Folha - Seria esse o caso da Argentina, que há mais de quatro anos mantém a taxa de câmbio de um peso igual a um dólar?
Edwards - O ministro Domingo Cavallo e o presidente Carlos Menem sabem que é necessário manter essa consistência. E fizeram ajustes sérios neste ano. O governo aumentou impostos, reduziu gastos, elevou os juros reais, reduziu o crédito, tudo resultando numa economia equivalente a 2,5% do produto nacional.
Folha - No Brasil, o ajuste das contas públicas é muito precário, baseado em medidas emergenciais. As grandes dívidas do governo não estão resolvidas, ainda não se fez a reforma da Previdência, nem a tributária. É, portanto, necessário desvalorizar o real?
Edwards - O importante aqui seria transformar esse equilíbrio fiscal precário em permanente, por meio de medidas que têm sido preconizadas pelo ministro Pedro Malan, da Fazenda.

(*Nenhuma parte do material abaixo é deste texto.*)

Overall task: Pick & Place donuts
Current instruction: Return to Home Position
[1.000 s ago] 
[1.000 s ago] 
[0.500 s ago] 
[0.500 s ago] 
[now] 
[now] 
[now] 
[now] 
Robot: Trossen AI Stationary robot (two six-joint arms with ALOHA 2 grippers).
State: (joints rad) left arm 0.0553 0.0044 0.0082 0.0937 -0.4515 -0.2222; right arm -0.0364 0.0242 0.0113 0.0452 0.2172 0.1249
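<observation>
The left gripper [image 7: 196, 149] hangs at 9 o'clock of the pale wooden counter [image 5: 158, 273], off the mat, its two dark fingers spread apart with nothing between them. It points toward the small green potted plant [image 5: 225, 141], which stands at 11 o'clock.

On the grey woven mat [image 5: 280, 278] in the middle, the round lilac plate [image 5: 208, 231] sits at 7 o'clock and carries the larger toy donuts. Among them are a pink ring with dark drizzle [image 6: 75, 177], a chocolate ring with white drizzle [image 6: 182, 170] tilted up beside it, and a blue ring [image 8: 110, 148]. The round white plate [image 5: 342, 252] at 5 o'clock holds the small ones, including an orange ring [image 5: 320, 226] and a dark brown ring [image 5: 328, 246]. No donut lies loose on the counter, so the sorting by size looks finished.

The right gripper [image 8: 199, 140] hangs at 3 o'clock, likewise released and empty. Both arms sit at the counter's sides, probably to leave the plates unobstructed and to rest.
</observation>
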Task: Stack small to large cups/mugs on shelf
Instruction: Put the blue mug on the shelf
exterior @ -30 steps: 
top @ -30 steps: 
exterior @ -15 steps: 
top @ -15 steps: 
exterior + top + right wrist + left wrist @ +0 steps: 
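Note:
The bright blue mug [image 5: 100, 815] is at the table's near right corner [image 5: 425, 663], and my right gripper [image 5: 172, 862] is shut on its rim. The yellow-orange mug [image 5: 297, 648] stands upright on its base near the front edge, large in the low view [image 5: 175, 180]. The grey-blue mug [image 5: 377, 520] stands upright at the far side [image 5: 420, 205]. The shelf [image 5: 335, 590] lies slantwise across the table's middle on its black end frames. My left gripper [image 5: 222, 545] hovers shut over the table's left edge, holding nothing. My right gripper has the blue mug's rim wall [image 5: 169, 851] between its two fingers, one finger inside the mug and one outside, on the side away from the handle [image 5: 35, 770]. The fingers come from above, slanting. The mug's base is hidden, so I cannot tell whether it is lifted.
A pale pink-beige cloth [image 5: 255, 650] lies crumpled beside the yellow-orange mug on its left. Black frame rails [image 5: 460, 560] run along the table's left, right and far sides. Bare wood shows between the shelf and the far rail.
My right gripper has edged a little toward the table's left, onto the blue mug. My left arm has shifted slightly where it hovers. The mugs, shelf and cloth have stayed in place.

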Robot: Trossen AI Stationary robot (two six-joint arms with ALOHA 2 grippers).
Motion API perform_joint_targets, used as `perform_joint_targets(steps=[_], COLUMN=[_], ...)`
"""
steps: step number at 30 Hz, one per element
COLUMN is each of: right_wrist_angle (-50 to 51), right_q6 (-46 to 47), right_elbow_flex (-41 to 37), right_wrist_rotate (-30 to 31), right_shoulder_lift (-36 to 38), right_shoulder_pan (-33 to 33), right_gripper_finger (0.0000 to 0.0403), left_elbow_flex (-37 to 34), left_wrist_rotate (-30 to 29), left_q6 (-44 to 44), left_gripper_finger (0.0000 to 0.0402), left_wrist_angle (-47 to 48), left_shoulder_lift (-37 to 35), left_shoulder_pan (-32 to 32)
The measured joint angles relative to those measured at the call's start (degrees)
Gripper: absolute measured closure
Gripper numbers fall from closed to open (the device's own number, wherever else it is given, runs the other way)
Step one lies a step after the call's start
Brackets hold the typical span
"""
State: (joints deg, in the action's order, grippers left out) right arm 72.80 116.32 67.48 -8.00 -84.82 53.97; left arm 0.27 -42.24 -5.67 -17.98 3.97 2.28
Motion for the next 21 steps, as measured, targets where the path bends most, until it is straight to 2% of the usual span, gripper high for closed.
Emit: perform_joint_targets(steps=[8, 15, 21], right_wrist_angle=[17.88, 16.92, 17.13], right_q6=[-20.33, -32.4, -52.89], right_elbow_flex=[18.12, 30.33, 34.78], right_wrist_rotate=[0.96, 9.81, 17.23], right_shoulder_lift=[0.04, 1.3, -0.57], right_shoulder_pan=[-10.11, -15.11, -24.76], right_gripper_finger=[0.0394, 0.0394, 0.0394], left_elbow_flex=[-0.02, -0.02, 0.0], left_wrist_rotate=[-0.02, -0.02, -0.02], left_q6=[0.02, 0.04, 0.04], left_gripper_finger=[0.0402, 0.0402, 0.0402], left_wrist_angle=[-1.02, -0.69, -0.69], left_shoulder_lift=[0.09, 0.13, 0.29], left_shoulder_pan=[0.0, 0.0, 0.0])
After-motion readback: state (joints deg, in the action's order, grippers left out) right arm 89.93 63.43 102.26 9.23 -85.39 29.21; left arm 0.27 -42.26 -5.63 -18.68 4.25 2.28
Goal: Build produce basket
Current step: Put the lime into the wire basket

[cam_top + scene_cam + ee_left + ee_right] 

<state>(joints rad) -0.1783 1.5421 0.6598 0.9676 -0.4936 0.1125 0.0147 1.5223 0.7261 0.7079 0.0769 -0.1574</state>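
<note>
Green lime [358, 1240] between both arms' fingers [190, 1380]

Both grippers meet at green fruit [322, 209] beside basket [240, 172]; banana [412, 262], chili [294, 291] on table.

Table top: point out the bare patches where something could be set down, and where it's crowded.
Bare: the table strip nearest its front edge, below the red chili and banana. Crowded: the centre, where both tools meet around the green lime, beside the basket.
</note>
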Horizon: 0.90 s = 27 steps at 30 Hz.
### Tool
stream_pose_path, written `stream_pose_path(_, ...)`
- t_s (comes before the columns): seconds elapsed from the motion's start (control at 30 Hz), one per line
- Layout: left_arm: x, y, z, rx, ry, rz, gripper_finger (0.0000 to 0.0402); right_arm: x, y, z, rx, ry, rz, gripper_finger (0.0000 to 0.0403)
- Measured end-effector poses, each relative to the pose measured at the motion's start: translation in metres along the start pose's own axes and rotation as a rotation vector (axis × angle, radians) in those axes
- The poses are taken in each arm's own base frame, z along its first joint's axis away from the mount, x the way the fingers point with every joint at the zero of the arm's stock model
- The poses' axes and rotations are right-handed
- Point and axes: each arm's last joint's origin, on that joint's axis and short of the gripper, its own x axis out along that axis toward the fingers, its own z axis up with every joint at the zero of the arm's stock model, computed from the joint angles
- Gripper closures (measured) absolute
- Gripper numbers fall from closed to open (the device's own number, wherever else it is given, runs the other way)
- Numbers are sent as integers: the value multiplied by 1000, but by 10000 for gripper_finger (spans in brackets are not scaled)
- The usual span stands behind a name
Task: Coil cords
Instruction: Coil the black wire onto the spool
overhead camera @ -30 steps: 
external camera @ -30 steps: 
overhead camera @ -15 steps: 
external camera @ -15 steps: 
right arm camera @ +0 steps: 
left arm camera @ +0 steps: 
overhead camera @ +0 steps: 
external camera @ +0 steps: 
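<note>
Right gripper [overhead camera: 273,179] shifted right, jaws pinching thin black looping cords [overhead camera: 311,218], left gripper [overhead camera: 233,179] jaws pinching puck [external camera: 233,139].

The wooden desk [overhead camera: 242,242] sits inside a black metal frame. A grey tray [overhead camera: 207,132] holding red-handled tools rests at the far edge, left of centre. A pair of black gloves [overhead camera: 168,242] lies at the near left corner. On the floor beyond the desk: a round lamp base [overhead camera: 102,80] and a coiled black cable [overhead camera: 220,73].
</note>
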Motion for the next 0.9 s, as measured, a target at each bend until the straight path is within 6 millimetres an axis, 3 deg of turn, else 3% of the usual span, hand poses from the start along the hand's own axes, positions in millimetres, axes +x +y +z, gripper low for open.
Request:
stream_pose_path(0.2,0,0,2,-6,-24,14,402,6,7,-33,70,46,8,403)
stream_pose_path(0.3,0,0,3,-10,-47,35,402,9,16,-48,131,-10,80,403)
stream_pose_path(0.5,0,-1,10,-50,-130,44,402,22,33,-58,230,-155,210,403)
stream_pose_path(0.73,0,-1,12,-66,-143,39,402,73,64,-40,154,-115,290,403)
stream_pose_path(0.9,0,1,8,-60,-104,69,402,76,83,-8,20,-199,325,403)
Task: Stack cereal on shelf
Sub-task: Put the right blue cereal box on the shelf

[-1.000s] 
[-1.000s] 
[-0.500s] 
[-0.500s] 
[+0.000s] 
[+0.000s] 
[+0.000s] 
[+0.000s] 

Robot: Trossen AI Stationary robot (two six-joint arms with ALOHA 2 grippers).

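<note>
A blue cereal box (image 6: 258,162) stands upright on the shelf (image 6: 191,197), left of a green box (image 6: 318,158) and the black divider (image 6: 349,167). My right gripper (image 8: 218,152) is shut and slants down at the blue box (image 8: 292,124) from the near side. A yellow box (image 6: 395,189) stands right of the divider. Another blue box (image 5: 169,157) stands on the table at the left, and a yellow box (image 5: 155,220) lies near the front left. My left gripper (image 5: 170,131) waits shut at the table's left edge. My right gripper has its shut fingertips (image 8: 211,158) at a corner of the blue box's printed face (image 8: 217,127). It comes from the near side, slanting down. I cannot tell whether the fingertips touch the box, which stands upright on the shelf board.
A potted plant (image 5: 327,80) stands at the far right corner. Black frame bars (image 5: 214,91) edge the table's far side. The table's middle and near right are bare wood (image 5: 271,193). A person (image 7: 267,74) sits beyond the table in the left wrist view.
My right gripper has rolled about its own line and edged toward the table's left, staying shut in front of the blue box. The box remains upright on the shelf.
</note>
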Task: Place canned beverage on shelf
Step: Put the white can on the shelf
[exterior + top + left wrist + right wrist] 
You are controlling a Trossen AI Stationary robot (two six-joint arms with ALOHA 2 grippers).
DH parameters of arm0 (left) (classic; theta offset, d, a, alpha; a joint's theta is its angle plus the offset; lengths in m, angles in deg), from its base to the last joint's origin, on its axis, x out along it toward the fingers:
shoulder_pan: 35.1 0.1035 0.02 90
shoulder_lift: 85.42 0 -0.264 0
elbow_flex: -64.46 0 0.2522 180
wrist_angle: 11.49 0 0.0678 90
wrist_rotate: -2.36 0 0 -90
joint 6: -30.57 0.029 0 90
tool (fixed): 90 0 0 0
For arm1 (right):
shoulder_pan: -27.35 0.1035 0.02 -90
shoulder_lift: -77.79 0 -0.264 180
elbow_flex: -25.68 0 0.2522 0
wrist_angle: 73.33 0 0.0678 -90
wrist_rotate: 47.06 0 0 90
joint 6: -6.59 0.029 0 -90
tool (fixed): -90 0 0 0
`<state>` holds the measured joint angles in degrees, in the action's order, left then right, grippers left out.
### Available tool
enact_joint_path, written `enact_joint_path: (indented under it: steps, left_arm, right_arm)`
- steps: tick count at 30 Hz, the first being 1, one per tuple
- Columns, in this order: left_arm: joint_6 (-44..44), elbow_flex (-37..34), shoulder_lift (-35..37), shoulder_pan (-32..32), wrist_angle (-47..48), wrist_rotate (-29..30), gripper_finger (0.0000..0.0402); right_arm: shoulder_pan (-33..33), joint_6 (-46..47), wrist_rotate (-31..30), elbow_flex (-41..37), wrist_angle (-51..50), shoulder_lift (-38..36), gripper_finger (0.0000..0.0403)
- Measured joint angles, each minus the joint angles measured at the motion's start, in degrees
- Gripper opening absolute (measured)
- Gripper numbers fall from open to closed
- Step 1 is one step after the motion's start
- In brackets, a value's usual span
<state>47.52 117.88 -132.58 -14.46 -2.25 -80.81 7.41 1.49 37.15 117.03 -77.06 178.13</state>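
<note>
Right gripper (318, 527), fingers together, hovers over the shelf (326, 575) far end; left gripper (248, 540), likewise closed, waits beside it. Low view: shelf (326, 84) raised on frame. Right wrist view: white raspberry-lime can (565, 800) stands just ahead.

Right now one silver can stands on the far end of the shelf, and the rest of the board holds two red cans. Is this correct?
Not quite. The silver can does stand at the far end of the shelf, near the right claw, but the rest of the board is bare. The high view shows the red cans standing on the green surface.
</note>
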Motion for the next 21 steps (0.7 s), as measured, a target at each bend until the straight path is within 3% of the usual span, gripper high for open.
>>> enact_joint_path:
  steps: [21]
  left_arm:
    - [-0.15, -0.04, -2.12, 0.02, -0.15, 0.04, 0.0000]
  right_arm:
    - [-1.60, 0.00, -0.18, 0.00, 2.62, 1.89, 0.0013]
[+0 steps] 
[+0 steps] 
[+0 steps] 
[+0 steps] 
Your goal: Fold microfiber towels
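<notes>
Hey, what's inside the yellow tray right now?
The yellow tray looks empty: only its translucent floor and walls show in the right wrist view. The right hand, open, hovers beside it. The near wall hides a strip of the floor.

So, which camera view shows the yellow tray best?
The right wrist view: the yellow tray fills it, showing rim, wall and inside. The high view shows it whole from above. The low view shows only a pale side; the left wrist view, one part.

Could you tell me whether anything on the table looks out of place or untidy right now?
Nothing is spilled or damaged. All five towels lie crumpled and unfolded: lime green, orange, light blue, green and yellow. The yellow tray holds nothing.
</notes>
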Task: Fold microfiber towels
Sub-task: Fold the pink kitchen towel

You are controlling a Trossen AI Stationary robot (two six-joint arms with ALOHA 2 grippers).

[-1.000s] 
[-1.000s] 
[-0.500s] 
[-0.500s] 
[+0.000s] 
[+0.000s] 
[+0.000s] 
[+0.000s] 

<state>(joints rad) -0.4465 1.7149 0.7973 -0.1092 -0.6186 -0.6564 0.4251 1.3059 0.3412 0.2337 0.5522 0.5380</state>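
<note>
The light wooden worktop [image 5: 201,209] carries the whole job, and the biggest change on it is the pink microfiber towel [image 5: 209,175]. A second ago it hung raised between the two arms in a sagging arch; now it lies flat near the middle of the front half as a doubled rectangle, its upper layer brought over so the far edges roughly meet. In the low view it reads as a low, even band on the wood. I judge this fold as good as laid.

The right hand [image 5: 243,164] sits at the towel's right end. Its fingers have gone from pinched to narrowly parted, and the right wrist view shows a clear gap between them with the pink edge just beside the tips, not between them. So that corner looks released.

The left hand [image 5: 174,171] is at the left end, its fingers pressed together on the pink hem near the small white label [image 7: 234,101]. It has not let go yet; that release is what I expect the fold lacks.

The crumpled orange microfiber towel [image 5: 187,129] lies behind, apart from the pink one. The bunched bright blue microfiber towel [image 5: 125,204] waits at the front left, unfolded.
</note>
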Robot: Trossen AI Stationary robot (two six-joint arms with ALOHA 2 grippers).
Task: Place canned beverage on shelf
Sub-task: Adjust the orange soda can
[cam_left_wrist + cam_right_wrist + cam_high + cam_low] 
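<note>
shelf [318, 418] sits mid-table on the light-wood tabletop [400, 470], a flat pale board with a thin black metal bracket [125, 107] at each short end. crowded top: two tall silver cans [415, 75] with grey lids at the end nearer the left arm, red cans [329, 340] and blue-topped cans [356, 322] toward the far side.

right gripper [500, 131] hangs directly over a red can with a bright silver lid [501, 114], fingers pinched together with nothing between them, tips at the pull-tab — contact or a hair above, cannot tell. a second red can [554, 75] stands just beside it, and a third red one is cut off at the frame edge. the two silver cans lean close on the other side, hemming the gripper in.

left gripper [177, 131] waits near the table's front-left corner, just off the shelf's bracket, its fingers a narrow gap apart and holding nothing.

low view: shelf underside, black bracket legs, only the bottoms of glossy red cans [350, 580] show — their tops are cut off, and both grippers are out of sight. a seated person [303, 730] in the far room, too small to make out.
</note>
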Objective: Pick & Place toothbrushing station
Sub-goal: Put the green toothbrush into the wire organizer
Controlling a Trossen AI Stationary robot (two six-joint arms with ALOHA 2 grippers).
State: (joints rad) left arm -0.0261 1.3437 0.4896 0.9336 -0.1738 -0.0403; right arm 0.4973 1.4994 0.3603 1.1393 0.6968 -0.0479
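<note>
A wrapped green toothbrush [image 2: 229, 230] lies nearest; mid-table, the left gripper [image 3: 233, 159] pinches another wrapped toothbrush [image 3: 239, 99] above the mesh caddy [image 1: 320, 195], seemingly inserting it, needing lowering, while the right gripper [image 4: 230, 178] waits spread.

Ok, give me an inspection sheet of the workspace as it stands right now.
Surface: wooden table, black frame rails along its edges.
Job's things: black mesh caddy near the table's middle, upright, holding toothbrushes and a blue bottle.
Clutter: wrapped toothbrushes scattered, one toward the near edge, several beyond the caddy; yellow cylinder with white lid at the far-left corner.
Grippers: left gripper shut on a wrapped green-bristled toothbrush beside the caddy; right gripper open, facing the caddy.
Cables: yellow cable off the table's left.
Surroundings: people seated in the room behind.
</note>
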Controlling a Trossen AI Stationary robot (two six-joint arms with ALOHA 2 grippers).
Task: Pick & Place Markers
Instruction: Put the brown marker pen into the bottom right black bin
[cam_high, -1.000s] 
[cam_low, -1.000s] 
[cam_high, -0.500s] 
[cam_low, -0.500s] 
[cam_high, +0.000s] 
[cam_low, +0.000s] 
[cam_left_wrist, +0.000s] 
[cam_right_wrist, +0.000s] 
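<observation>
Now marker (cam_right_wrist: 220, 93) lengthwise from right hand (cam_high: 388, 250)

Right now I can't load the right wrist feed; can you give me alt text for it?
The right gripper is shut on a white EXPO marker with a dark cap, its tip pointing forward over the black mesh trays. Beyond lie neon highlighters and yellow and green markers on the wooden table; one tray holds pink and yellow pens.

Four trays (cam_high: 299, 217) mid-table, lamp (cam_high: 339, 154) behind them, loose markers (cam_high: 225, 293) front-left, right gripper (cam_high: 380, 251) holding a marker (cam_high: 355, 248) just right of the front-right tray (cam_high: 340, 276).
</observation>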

Folha - Enquanto não se produz esse ajuste permanente, o governo está tomando medidas emergenciais, como o regime de cotas de importação de carros para conter déficit no comércio externos. Acha boa política?
Edwards - Não. A abertura da economia é a base fundamental das reformas. É extremamente perigoso e negativo começar a introduzir exceções à abertura. O sistema de cotas é um mecanismo nocivo, negativo e pouco recomendável. Há o perigo de se cair numa série de exceções que, no médio prazo, produzem uma erosão do processo de abertura.
Folha - Mas não é o próprio Banco Mundial que recomenda cuidado com o déficit nas contas externas?
Edwards - Há mecanismos mais adequados para conter importações. Por exemplo, o imposto ao consumo interno, temporário, sobre certos produtos, cuja importação se quer limitar.